Stealing Private Variables in C++

This week I learned that C++'s private is not actually so private: 

#include <iostream>
#include <functional>

struct MyStruct {
   MyStruct(int secret) : secret_(secret) {}
private:
   int secret_;
};

using SecretAccessor = int MyStruct::*;

SecretAccessor get_secret_accessor();

template <SecretAccessor Instance> struct Robber {
    friend SecretAccessor get_secret_accessor() {
        return Instance;
    }
};
template struct Robber<&MyStruct::secret_>;

int main() {
    MyStruct my_struct(42);
    std::cout
        << "Proof: "
        << std::invoke(get_secret_accessor(), my_struct)
        << std::endl;
}

And of course: 

$ g++ --std=c++17 ./proof.cpp
$ ./a.out
Proof: 42

So what's going on?

First, consider the type SecretAccessor: 

using SecretAccessor = int MyStruct::*;

This is a MyStruct member function pointer.
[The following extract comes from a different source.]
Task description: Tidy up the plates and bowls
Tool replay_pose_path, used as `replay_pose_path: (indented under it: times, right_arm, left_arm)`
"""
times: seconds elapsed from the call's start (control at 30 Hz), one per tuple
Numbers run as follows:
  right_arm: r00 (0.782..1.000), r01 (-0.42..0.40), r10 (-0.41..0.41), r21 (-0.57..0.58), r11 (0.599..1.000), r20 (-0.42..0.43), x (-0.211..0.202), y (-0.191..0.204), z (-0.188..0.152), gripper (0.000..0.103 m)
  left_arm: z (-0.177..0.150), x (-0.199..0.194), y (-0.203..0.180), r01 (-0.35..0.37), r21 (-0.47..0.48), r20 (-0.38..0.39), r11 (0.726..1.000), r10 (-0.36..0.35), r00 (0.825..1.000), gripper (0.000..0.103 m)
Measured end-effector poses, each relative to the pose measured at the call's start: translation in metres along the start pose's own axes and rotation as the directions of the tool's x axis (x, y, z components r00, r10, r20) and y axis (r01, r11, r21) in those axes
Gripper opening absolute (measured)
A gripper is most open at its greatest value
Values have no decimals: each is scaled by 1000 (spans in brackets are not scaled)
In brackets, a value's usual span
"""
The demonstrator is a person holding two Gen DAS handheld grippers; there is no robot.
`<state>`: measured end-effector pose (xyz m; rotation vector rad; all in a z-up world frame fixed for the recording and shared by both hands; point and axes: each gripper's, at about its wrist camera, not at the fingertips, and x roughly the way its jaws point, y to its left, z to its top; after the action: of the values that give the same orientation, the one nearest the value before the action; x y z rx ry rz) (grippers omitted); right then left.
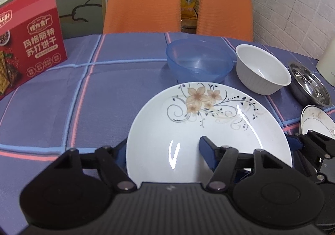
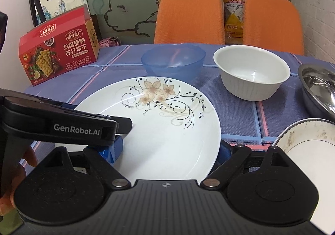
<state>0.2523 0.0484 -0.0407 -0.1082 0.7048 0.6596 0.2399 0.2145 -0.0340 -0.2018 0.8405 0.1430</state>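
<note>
Handling the floral plate (image 1: 209,130) is your current step; it lies on the worktop (image 1: 94,92) just before the blue bowl (image 1: 199,61). Your left gripper (image 1: 165,149) straddles its near rim; whether it grips, I cannot tell. Your right gripper (image 2: 167,149) spans it unclenched. Next: secure the rim, then lift level.

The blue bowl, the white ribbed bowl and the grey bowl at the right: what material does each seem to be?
Blue bowl: probably plastic; it is translucent and the cloth shows through.
White ribbed bowl: glossy and opaque with a bright highlight, so ceramic, possibly melamine.
Grey bowl: probably stainless steel; it has mirror-like reflections inside.
</note>
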Motion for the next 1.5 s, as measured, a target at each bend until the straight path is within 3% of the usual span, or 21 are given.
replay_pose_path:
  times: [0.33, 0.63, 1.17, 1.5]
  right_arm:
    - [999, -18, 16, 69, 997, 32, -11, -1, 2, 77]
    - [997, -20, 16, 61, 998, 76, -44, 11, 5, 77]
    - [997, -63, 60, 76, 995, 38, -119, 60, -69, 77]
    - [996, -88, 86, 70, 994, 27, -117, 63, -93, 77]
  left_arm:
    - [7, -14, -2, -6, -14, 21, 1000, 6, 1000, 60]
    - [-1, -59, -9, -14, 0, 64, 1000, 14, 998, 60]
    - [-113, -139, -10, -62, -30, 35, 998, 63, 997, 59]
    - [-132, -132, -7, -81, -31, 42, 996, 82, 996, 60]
Member function pointers work just like function pointers, but need an instance (in this case of MyStruct) to be evaluated.

In C++17, we can use std::invoke(get_secrets_accessor(), my_struct) to evaluate the member function pointer on the instance my_struct. For older versions of C++, we have to use the rather opaque syntax my_struct.*get_secret_accessor().

Next, note that &MyStruct::secret_ is an instance of SecretAccessor. If we get this function pointer, we can use it to access secret_ on an arbitrary MyStruct instance.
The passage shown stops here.